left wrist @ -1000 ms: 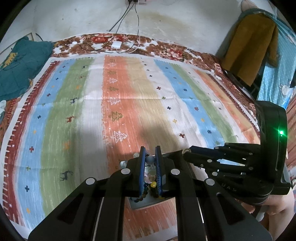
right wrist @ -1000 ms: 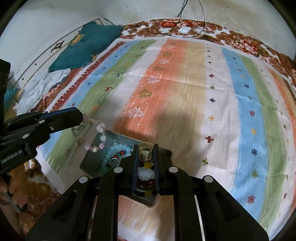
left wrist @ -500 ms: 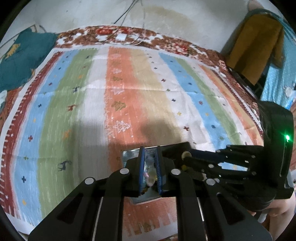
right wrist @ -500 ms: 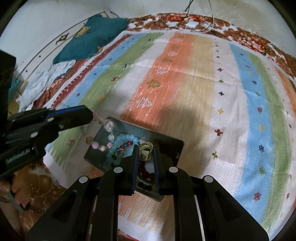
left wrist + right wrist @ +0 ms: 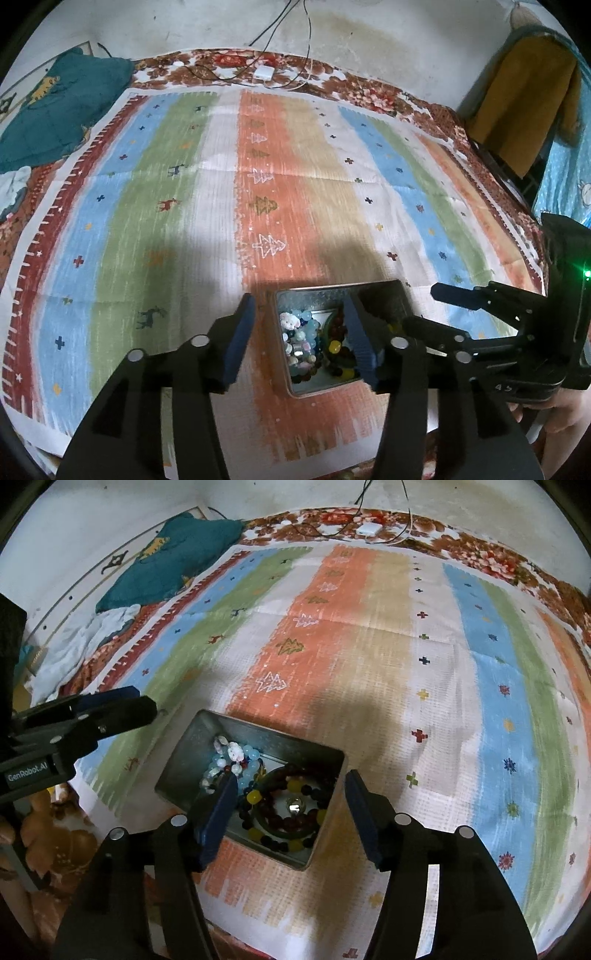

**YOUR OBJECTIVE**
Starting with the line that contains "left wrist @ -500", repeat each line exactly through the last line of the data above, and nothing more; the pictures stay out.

**WRITTEN ANSWER**
left wrist @ -500 ms: 
right wrist @ -500 ms: 
left wrist + right wrist @ +0 ms: 

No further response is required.